Conventional meta-analysis was performed by using the meta-package (R 4.0.2, www.r-project.org) to compare CHM with placebo or active controls. The results were firstly pooled through a random-effect model by using the DerSimonian-Laird method. Relative ratios (RRs) and their corresponding 95% confidence intervals (95%CIs) were calculated by the model; when the 95%CI of a pooled result excluded the null value, we considered a statistically significant difference between CHM and a control. Heterogeneity was secondly assessed according to the Cochrane handbook (version 5.1): 0–40%, might not be important; 30–60%, may represent moderate heterogeneity; 50–90%, may represent substantial heterogeneity; 75–100%: considerable heterogeneity.

Publication bias was assessed using contour-enhanced forest plots.
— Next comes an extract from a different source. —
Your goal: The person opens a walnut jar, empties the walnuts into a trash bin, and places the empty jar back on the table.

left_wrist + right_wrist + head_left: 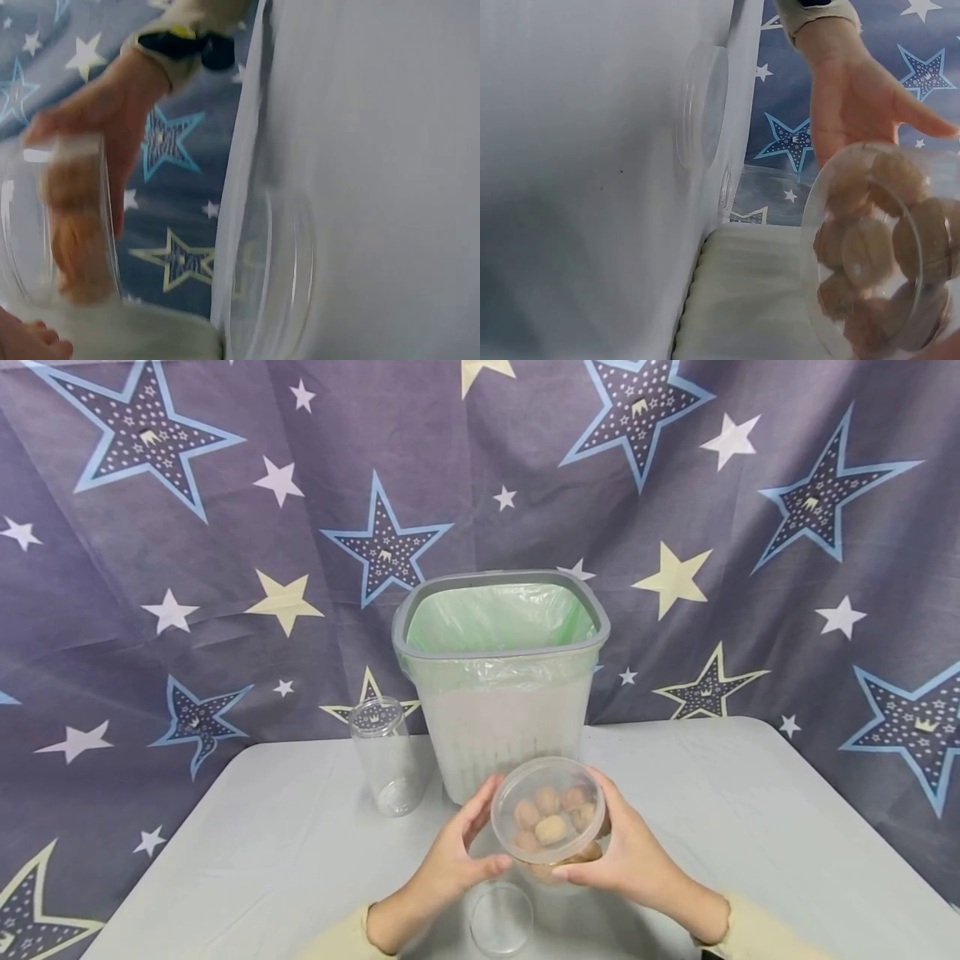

We also performed trim-and-fill analysis to recalculate the pooled effect size of CHM with adjustment for publication bias.

Leave-one-out analysis was performed as sensitivity analysis, which assesses the impact of a specific study on the meta-analysis through removing one study at a time from the meta-analysis. Subgroup analysis was performed by including only participants with diarrhea-predominant IBS, and it was performed on adequate relief of global IBS symptoms and adverse event rate since the number of studies was small in assessing relief of abdominal pain.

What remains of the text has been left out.